Villeda ha eseguito esperimenti per tre anni, raccogliendo prove sugli effetti derivanti dalla fusione di due topi tramite parabiosi eterocronica, una procedura chirurgica che consiste nell’unire i sistemi circolatori di due animali geneticamente molto simili. Nel 2011, il ricercatore ha pubblicato un articolo sulla rivista Nature https://www.ncbi.nlm.nih.gov/pmc/articles/PMC3170097/ per descrivere i risultati del proprio lavoro. Dal documento emerge che l’intervento può portare a una serie di benefici, compresa la crescita da due a tre volte più efficace di nuove cellule neurali nel cervello dei topi più anziani, con una frequenza paragonabile a quella degli esemplari più giovani. Nel 2014, Villeda ha pubblicato un altro studio sulla rivista Nature Medicine https://www.nature.com/articles/nm.3569, dimostrando che il sangue degli esemplari più giovani poteva rimodellare le vecchie cellule nervose, migliorando significativamente l’apprendimento e la memoria dei topi anziani. Un team guidato da Amy Wagers, dell’Università di Harvard, ha riportato risultati simili sulla rivista Science. Altri centri di ricerca hanno avvalorato l’idea che la parabiosi potrebbe migliorare la funzione del cuore, delle ossa e di altri tessuti. “Credo ci siano molte informazioni nel sangue – sostiene Villeda – dobbiamo lavorare per decifrare il codice e comprendere quali fattori possano comportare questi effetti benefici”. 

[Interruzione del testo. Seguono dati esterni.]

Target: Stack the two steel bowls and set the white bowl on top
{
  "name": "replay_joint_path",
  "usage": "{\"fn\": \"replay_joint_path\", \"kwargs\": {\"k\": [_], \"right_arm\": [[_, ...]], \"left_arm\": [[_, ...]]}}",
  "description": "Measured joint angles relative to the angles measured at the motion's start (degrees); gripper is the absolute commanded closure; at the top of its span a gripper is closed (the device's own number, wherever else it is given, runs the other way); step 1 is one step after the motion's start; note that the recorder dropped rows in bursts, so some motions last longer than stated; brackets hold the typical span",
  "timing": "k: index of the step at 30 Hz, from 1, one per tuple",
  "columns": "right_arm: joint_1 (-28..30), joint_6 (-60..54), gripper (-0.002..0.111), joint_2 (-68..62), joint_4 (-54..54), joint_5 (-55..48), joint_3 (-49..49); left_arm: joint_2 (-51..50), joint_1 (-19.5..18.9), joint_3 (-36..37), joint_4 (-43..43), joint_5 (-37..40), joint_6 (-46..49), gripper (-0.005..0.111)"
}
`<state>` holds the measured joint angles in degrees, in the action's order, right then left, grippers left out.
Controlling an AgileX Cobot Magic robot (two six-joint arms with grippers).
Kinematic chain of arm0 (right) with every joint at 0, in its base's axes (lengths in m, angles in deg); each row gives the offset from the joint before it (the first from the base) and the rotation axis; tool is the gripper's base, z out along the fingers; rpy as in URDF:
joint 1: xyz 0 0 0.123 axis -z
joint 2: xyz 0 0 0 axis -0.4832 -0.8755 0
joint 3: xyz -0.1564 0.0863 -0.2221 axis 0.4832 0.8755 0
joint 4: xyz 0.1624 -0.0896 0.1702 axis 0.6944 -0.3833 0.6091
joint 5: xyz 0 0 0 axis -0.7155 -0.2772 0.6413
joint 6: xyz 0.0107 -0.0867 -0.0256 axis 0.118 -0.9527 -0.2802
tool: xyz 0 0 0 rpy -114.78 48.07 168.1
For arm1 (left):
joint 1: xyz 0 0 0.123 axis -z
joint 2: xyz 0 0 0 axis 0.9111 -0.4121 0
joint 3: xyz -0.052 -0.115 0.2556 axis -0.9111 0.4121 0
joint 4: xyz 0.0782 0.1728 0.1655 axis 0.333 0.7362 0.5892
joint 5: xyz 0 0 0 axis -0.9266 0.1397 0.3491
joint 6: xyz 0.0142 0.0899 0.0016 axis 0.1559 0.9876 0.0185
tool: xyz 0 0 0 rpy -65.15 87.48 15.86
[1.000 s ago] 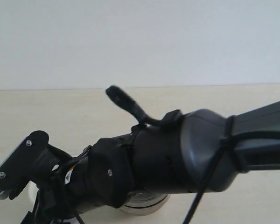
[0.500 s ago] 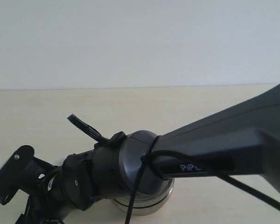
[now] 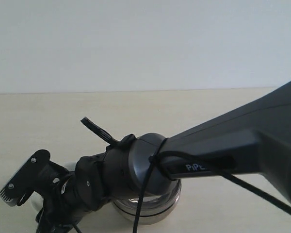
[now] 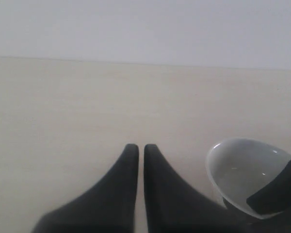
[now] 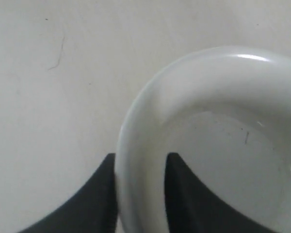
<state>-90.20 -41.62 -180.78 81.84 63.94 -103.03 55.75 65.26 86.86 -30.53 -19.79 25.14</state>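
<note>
White bowl (image 5: 208, 145), rim clamped in my right jaws, left jaws idle together: grasp made, next a level lift toward three o'clock onto the steel bowls (image 3: 160, 208).

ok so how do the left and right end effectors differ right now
The left end effector has its fingers nearly touching, with nothing between them. The right end effector has its fingers apart, straddling the rim of the white bowl, one inside and one outside. The left one hangs above the table, clear of that bowl. Both have dark, tapered fingers.
</note>
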Motion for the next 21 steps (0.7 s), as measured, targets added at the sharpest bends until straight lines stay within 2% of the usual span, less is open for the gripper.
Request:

Il rovescio della medaglia 

Nonostante la scarsità di prove a favore del fatto che la parabiosi eterocronica rappresenti un modo per estendere l’aspettativa di vita, molti enti e molte aziende hanno accolto con entusiasmo questa prospettiva. Il miliardario Peter Thiel, fondatore di PayPal, si è interessato attivamente alla possibilità di ricevere il sangue di donatori giovani per ritardare l’invecchiamento, mentre alcune imprese hanno iniziato a vendere plasma giovane. La Food and Drugs Administration ha provveduto a frenare tali annunci commerciali eccessivamente fuorvianti. “Tutti riconoscono che il sangue svolge un ruolo fondamentale – sottolinea Eric Verdin, CEO del Buck Institute for Research on Aging, che segue la parabiosi da vicino – ma dobbiamo ancora comprendere quali fattori siano coinvolti nell’invecchiamento. In questo modo si potrebbe ragionare su come sviluppare un farmaco adeguato”. 

Le prospettive future 

Il team di Villeda, nel frattempo, ha scoperto che una proteina chiamata CCL11, presente nei topi e negli esseri umani in tarda età, potrebbe essere correlata agli effetti benefici di una trasfusione di sangue giovane. Scrivendo sulla rivista Aging, Michael and Irina Conboy https://www.aging-us.com/article/103418, dell’Università della California a Berkeley, hanno eseguito degli esperimenti sostituendo metà del sangue di topi anziani con una miscela di acqua salata e albumina purificata, la proteina principale presente nel plasma, il che sembra aver portato a un ringiovanimento del cuore, del fegato e del cervello. Il prossimo passo contempla la possibilità di studi clinici sull’uomo. Nel 2020, Alana Horowitz, del laboratorio di Villeda, ha pubblicato un articolo sulla rivista Science https://www.science.org/lookup/doi/10.1126/science.aaw2622, descrivendo un esperimento in cui il plasma di topi più giovani è stato trasfuso in esemplari più anziani. La scienziata riporta miglioramenti nel cervello, nel fegato e nella produzione di alcuni enzimi, come GPLD1, presente anche nell’organismo umano. Risultati simili sono apparsi sulla rivista Nature Metabolism https://www.nature.com/articles/s42255-020-0190-0?proof=t%2529, in cui Thomas Rando dell’Università di Stanford insieme al collega Tony Wyss-Coray, ha scoperto che il siero prelevato da topi anziani che svolgevano attività fisica poteva contribuire a migliorare i sistemi responsabili della riparazione muscolare. Il team di Rando sta valutando gli effetti di un regime alimentare ricco di grassi e povero di carboidrati, mentre altri gruppi di ricerca sono interessati agli effetti dello stress fisico a breve termine. “L’idea di cercare nel sangue l’elisir della giovinezza – commenta Villeda – sembra quasi pseudoscienza, ma è un settore di ricerca davvero affascinante”.